Harsco was founded in 1853 as The Harrisburg Car Manufacturing Company and became the Harrisburg Steel Corporation in 1935. Following a series of acquisitions, the company became Harsco Corporation in 1956, forming three divisions: Metals & Minerals (Now Harsco Environmental), Rail, and Industrial.

By the early 1990s, Harsco products and services covered defense, industrial, commercial, and construction applications, with over 250 manufacturing, reclamation, distribution, and service facilities across 14 countries.

In 2018, Harsco acquired Altek, a UK producer of aluminum processing equipment.

In 2019, Harsco Metals & Minerals rebranded to Harsco Environmental, and acquired Clean Earth, a U.S. provider of services for specialty waste streams.

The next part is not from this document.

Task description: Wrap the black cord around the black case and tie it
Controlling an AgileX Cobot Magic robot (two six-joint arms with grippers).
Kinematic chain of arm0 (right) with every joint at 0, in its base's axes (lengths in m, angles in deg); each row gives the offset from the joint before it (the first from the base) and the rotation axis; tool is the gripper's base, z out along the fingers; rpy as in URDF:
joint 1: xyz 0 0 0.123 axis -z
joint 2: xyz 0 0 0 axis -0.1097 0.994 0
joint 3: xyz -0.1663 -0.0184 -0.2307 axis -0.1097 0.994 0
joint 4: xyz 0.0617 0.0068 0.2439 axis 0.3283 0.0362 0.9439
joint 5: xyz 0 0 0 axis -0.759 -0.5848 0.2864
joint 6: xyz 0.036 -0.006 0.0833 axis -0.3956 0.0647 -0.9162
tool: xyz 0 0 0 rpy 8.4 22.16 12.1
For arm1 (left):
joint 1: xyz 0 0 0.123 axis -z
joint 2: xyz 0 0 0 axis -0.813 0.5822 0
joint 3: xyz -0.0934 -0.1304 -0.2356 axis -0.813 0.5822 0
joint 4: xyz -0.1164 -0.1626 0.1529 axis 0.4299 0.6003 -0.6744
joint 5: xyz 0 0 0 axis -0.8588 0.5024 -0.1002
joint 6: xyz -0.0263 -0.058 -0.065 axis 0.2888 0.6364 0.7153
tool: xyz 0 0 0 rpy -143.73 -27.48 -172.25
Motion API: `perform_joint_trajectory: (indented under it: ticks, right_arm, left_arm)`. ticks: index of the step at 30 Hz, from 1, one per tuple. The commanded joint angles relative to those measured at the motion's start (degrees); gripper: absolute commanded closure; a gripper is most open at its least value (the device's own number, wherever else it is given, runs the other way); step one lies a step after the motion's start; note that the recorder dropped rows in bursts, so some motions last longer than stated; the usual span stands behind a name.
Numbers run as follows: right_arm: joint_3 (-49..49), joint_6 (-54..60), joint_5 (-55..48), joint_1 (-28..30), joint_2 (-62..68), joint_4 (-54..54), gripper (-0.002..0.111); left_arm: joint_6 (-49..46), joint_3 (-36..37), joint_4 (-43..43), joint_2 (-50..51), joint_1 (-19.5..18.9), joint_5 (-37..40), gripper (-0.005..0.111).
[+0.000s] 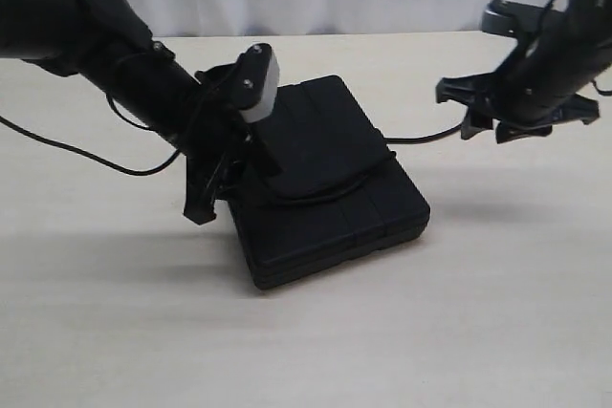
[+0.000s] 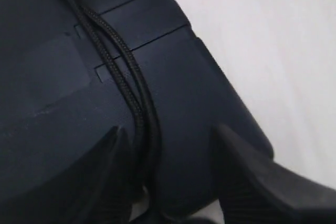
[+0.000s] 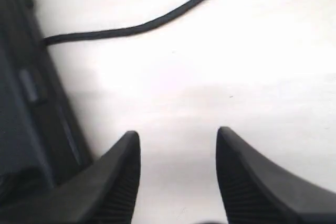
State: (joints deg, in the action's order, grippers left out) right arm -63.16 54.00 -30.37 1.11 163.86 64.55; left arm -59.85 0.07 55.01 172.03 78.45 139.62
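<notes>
The black case (image 1: pixel 335 207) lies flat near the middle of the pale counter (image 1: pixel 478 312), with the black cord (image 1: pixel 421 137) crossing its top and trailing off its far right side onto the counter toward the right arm. The left claw (image 1: pixel 204 200) points down at the case's left end, its jaws wide apart and closed on nothing. In the left wrist view the two fingers (image 2: pixel 252 182) stand either side of the cord (image 2: pixel 126 66), which runs doubled, two braided strands side by side, along the case (image 2: pixel 210 93) and drops over its edge between them; whether the fingers touch the case cannot be told. The right claw (image 1: pixel 457 110) hangs above the counter well to the right of the case, also spread wide and empty. Its wrist view shows the open claw (image 3: pixel 178 166) over bare counter (image 3: pixel 236 77), the case's side (image 3: pixel 21 129) close by, and a single strand of cord (image 3: pixel 142 26) lying on the surface ahead of the fingers.
</notes>
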Motion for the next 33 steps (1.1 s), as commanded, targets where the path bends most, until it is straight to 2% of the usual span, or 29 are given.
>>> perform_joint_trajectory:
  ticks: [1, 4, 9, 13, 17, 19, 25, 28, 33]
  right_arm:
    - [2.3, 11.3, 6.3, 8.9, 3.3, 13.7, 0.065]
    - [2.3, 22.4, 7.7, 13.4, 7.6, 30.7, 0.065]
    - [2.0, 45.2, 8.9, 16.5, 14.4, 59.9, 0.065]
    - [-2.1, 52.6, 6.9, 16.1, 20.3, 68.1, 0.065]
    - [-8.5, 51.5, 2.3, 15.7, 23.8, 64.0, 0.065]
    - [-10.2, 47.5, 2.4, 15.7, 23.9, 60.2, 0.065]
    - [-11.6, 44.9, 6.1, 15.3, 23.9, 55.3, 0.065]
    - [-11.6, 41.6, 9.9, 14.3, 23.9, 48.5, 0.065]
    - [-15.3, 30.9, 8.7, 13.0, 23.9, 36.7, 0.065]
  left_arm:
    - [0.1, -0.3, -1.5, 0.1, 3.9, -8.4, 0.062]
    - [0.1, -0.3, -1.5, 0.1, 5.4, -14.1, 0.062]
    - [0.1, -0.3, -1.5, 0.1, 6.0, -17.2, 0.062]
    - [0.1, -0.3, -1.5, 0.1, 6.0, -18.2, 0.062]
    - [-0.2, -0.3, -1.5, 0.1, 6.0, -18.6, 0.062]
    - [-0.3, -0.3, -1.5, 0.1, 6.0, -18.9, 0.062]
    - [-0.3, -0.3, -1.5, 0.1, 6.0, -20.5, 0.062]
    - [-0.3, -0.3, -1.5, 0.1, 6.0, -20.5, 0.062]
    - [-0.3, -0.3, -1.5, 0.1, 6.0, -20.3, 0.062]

In April 2020, Harsco Corporation acquired the Environmental Solutions business (ESOL) from Stericycle, Inc. The company finally rebranded as Enviri in 2023.

Enviri operates as the mother company with its three main divisions Clean Earth, Harsco Environmental and Harsco Rail. Additional subsidiary companies include Altek, SteelPhalt, and Black Beauty Abrasives.

== Financial information ==
Harsco reported total sales of US$1.89 billion in fiscal year 2022.

=== Stock exchanges ===
Enviri is traded publicly on NYSE under Enviri Corporation with ticker symbol $NVRI (formerly $HSC).